3. Excited Utterance.
This exception, identical to its federal counterpart, simply allows statements, otherwise hearsay, to be admitted if the declarant's statement related to a startling event and was made while under the stress of excitement caused by the event. Tenn.R.Evid. 803(2). This exception exists because at least two of the traditional concerns with hearsay evidence are alleviated.
First, the declarant is unlikely to be insincere while under the stress of excitement caused by the startling event. Also, the reliability of the declarant's memory is a non‑issue because of the short amount of time separating the event and the statement concerning it.
4. Then Existing Mental, Emotional, or Physical Condition.
Known as the state of mind hearsay exception, this exception allows testimony of a declarant's then existing (at the time of the statement) state of mind or physical condition. Tenn.R.Evid. 803(3). An important use of this exception by a skilled lawyer is to get in statements of the declarant's state of mind to prove present or future conduct.
For example, if a declarant said, "I really hate Johnny," this would get in through this exception for the purpose of proving that the declarant did something harmful to Johnny later on. This exception can not be used to prove conduct of a third party or past conduct of any party (except in wills cases).
5. Statement for Purposes of Medical Diagnosis and Treatment.

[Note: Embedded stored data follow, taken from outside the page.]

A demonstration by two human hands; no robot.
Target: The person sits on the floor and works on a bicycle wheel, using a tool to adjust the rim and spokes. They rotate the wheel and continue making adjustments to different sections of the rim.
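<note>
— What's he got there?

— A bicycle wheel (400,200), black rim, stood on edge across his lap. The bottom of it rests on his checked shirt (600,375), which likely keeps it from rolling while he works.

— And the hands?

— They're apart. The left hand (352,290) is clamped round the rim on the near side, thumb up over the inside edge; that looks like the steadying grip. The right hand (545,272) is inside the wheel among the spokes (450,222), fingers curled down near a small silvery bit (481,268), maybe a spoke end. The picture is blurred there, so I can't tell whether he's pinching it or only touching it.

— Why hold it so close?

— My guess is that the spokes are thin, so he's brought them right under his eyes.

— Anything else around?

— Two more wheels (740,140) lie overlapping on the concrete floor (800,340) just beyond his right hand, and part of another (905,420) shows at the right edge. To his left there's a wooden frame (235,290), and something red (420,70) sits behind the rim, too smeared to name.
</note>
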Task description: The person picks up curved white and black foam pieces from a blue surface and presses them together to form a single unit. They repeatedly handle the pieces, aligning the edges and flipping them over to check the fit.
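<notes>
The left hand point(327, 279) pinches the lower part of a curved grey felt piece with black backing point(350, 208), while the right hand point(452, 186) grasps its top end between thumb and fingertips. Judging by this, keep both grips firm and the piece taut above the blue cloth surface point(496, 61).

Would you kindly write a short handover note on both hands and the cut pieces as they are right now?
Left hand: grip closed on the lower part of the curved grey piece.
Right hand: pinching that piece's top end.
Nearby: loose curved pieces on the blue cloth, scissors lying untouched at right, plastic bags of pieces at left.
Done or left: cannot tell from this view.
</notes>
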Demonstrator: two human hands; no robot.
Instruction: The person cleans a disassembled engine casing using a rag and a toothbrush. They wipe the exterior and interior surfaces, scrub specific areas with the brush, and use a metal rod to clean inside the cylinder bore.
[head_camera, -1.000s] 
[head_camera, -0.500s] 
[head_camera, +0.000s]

Statements made for the purposes of medical diagnosis and treatment (medical history, symptoms or cause) are admissible under this exception. Tenn.R.Evid. 803(4). This exception exists because it alleviates one of the traditional concerns with hearsay. A declarant is presumed to be speaking truthfully and sincerely when giving statements to a physician for the purpose of diagnosis and treatment so that the chances of a proper diagnosis and effective treatment will be maximized.
It is important to note that in Tennessee the statement must be for both diagnosis and treatment as opposed to the Federal counterpart's diagnosis or treatment requirement. Therefore, the Tennessee requirement is more restrictive than the Federal and, as a result, statements made to experts in preparation for trial for the purpose of diagnosis only do not come in under this exception (although they may get in under other rules regarding the basis of expert testimony).
6. Recorded Recollection.
A recorded statement, shown to be made or adopted by a witness at a point in time when the witness had accurate knowledge of the subject of the statement and this accuracy is reflected in the statement, may be admitted under this rule only if the witness is currently unable to testify fully and accurately. Tenn.R.Evid. 803(5). As with the prior identification exception, the declarant must testify at the trial or hearing in order to be subjected to cross‑examination.
7. Records of Regularly Conducted Activity.
This is an often used exception when litigating in many areas of the law. Business records that are prepared at or near the time of the event recorded, by someone with personal knowledge and a duty to record in the regular course of that business' activities are admissible to prove the truth of the contents of those records. Tenn.R.Evid. 803(6). It is important that you pay close attention to the multiple declarants issue and either establish that each was under a business duty or find another exception for those who are not.